The molecular mechanisms underlying long-term memory impairment in early- and late-onset mouse models of ADRD.
Deficits in cognitive function and memory represent a debilitating aspect of neurodegenerative diseases, leading to long-term disability, enormous suffering for individuals and their families, and substantial socioeconomic costs. The pathological hallmarks of Alzheimer's disease and related dementias (ADRDs) include tau tangles and β-amyloid (Aβ) plaques, with tau tangles observed in more than 55 million individuals worldwide. Mutant tau mouse models of ADRD exhibit impaired long-term memory. Long-term memory consolidation requires the induction of gene expression in a specific temporal pattern. Dysfunction in gene expression can lead to memory impairment and may be dysregulated in disease conditions, although the precise mechanisms by which this occurs are unclear. We use multifaceted approaches, including single-nuclei RNA sequencing, chromatin accessibility analysis, spatial transcriptomics, spatial epigenetics, gene manipulation, and behavioral pharmacology, to study how molecular mechanisms of memory function in two brain regions—the dorsal hippocampus and the retrosplenial cortex—and their relation to ADRD-related memory loss.
Role of histone crotonylation modifications in memory and neurodegeneration.
Memory consolidation depends on epigenetic modifications to DNA and histones that underlie gene transcription. Recent studies have revealed that a subset of histone residues is susceptible to non-acetyl short-chain lysine acylation that is mechanistically and functionally distinct from histone acetylation. We found that blocking histone lysine crotonylation (Kcr) modification impairs memory, while enhancing this epigenetic modification enhances memory and gene expression. Using Spatial CUT&Tag, Spatial ATAC-Seq, combined with Xenium spatial transcriptomic profiling at single-cell resolution, we are currently investigating the roles of specific histone lysine crotonylation modifications in memory and neurodegeneration. We are investigating the relationship between these histone post-translational modifications and neuropathology in Alzheimer's disease and related disorders (ADRD).

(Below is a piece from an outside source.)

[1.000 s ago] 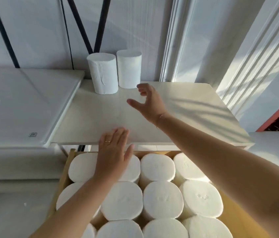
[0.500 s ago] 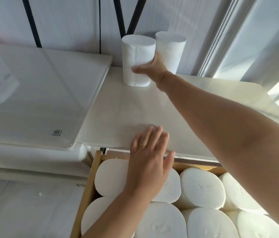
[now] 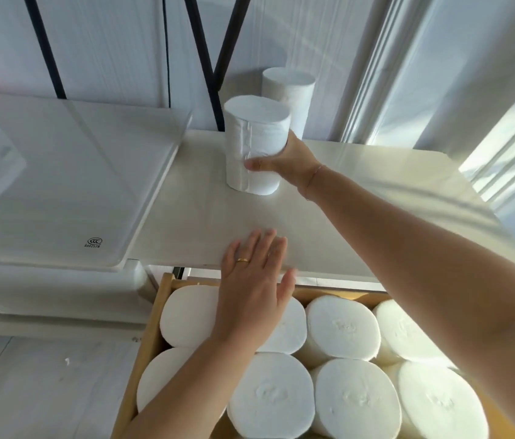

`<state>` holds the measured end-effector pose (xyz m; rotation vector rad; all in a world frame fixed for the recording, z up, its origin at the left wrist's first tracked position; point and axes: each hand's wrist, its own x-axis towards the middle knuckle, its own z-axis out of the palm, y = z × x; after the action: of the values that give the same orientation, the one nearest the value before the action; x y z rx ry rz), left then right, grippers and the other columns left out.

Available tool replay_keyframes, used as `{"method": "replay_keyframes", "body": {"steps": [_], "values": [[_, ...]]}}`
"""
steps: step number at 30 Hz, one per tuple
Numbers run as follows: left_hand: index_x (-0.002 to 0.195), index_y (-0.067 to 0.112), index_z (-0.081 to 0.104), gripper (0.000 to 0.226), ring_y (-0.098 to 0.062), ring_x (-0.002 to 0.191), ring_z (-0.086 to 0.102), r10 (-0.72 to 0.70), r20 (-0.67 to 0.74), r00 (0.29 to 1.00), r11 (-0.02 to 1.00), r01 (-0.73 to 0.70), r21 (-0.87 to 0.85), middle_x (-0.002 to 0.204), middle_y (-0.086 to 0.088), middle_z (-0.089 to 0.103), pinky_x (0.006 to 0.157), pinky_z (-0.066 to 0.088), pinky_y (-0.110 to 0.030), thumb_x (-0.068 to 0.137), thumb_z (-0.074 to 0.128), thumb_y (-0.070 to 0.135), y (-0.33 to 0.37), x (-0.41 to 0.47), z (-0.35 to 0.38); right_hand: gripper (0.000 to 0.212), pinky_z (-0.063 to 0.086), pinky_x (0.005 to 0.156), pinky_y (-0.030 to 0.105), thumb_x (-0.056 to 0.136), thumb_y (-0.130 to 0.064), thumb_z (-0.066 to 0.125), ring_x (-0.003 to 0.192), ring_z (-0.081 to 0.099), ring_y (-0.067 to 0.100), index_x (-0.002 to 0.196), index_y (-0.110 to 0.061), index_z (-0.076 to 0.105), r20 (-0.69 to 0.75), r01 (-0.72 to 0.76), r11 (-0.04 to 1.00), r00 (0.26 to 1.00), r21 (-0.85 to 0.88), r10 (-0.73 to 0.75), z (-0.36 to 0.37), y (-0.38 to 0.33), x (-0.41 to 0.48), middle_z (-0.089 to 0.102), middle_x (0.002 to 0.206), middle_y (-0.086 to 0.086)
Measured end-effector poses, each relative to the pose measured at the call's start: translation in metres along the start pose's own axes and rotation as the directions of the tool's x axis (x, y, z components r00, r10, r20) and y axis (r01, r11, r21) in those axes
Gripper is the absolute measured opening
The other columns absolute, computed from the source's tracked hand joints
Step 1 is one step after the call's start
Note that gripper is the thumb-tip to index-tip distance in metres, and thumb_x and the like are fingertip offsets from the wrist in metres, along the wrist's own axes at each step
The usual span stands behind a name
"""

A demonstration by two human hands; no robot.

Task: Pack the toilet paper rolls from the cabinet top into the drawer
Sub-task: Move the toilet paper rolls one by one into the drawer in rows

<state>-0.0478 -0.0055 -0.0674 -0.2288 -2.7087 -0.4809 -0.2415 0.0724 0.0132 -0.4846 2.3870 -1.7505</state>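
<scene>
Floor: pale boards [image 3: 28, 391] at lower left, beside the drawer.
Drawer: pulled out below the cabinet top, wooden wall [image 3: 151, 327] along its left side; packed with white rolls standing on end, flat faces up, touching one another. Nearest ones, e.g. packed roll [image 3: 354, 403], fill the bottom edge of view; the right side of the drawer is hidden by the right forearm.
Left hand: left hand [image 3: 251, 286] lies flat, fingers spread and straight, gripping nothing; palm over the back-row rolls, fingertips reaching onto the front edge of the cabinet top. Gold ring [image 3: 243, 260] on one finger.
Cabinet top: pale slab [image 3: 202, 217], bare between the two hands.
Side table: glass-covered white surface [image 3: 60, 185] butting against the top's left edge; small printed mark [image 3: 94, 242] near its front corner.
Right hand: right hand [image 3: 284, 161] wrapped around the right side of the front roll [image 3: 254, 147], thumb pressed on its near face, fingers hidden behind it. Thin bracelet [image 3: 313, 175] at the wrist.
Front roll: upright, base on the top as far as can be told.
Back roll: back roll [image 3: 291, 96] upright behind and right of the front one, against the wall, partly blocked by it.
Background: white wall with black bars [image 3: 208, 58]; curtain folds [image 3: 408, 74] at right.
</scene>
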Motion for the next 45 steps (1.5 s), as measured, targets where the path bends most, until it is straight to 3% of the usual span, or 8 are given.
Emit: {"method": "replay_keyframes", "body": {"steps": [7, 10, 12, 18, 26, 30, 36, 45], "values": [[0.133, 0.009, 0.049, 0.061, -0.026, 0.135, 0.037, 0.019, 0.027, 0.999, 0.999, -0.02, 0.028, 0.14, -0.01, 0.049, 0.115, 0.017, -0.045, 0.093, 0.025, 0.049, 0.009, -0.003, -0.005, 0.073, 0.051, 0.096, 0.036, 0.061, -0.005, 0.081, 0.113, 0.063, 0.026, 0.128, -0.008, 0.054, 0.148, -0.06, 0.995, 0.988, 0.078, 0.048, -0.082, 0.008, -0.137, 0.066, 0.121, 0.015], [0.143, 0.012, 0.033, 0.077, -0.021, 0.141, 0.022, 0.029, 0.114, 0.993, 0.98, -0.006, -0.2, 0.15, -0.007, 0.034, 0.115, 0.008, -0.033, 0.088, 0.02, 0.065, 0.041, -0.007, -0.008, 0.071, 0.052, 0.093, 0.039, 0.062, -0.001, 0.079, 0.111, 0.064, 0.024, 0.128, -0.009, 0.053, 0.14, -0.098, 0.992, 0.986, 0.083, 0.086, -0.121, 0.014, -0.199, 0.068, 0.118, 0.011], [0.148, 0.025, 0.017, 0.086, -0.011, 0.141, 0.016, 0.058, 0.268, 0.962, 0.881, 0.077, -0.466, 0.156, 0.002, 0.022, 0.11, 0.011, -0.023, 0.078, 0.029, 0.073, 0.075, -0.013, -0.01, 0.069, 0.051, 0.095, 0.054, 0.065, -0.003, 0.078, 0.116, 0.06, 0.036, 0.129, -0.011, 0.052, 0.144, -0.127, 0.988, 0.983, 0.087, 0.113, -0.147, 0.018, -0.24, 0.065, 0.122, 0.017], [0.144, 0.043, 0.014, 0.089, 0.003, 0.124, 0.043, 0.274, 0.34, 0.9, 0.559, 0.138, -0.818, 0.142, 0.021, 0.041, 0.102, 0.039, -0.031, 0.074, 0.064, 0.064, 0.187, -0.021, -0.013, 0.071, 0.051, 0.097, 0.039, 0.071, -0.007, 0.077, 0.122, 0.058, 0.03, 0.135, -0.019, 0.048, 0.339, -0.249, 0.965, 0.917, 0.08, 0.209, -0.215, 0.028, -0.338, 0.062, 0.129, 0.011], [0.137, 0.038, 0.023, 0.086, -0.018, 0.11, 0.053, 0.239, 0.381, 0.893, 0.723, 0.099, -0.684, 0.125, 0.006, 0.053, 0.092, 0.046, -0.035, 0.071, 0.077, 0.041, 0.234, -0.038, 0.031, 0.077, 0.05, 0.092, 0.02, 0.067, 0.005, 0.08, 0.113, 0.058, 0.01, 0.129, -0.029, 0.049, 0.177, -0.444, 0.875, 0.861, -0.192, 0.476, -0.235, 0.048, -0.379, 0.065, 0.12, -0.006], [0.135, 0.034, 0.022, 0.084, -0.022, 0.108, 0.051, 0.232, 0.364, 0.902, 0.825, 0.015, -0.565, 0.126, 0.004, 0.052, 0.088, 0.043, -0.033, 0.068, 0.071, 0.048, 0.232, -0.047, 0.047, 0.072, 0.05, 0.096, 0.032, 0.064, 0.001, 0.08, 0.111, 0.055, 0.017, 0.124, -0.024, 0.049, -0.025, -0.509, 0.788, 0.845, -0.347, 0.535, -0.228, 0.056, -0.385, 0.061, 0.116, -0.004], [0.137, 0.019, 0.027, 0.087, -0.019, 0.123, 0.037, 0.3, 0.278, 0.912, 0.888, -0.161, -0.43, 0.131, 0.001, 0.052, 0.104, 0.014, -0.026, 0.066, 0.07, 0.047, 0.218, -0.051, 0.062, 0.042, 0.06, 0.074, 0.025, 0.085, -0.02, 0.07, 0.109, 0.061, 0.019, 0.125, -0.019, 0.056, 0.017, -0.596, 0.799, 0.801, -0.081, 0.599, -0.219, 0.06, -0.383, 0.063, 0.123, 0.002], [0.145, 0.023, 0.024, 0.081, -0.008, 0.14, 0.011, 0.388, 0.359, 0.849, 0.887, -0.238, -0.396, 0.154, 0.002, 0.024, 0.109, -0.007, -0.02, 0.082, 0.035, 0.073, 0.205, -0.045, 0.061, 0.025, 0.062, 0.069, 0.036, 0.078, -0.017, 0.077, 0.088, 0.071, 0.028, 0.1, -0.019, 0.067, -0.265, -0.573, 0.776, 0.817, -0.263, 0.513, -0.202, 0.079, -0.382, 0.07, 0.106, 0.011]]}}
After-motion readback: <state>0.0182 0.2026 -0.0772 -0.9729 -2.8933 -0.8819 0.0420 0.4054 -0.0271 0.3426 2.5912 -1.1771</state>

Investigate how exposure to environmental toxins adversely affects ADRD.
We use mouse models of ADRD to examine how environmental factors influence the development and progression of ADRD risk. We show that a human-relevant polychlorinated biphenyls (PCB) impairs long-term spatial memory in adult mice. Spatial transcriptomic analysis revealed gene-expression signatures influenced by PCB in susceptible brain regions of mice. Ongoing research is assessing how human-relevant PCB mixtures alter the development and progression of ADRD-like phenotypes in mouse models of ADRD. Identifying PCBs as environmental risk factors that alter ADRD-related outcomes will lay the groundwork for mechanistic studies and inform translational studies to treat ADRD impacted by environmental toxicants within a precision environmental health framework.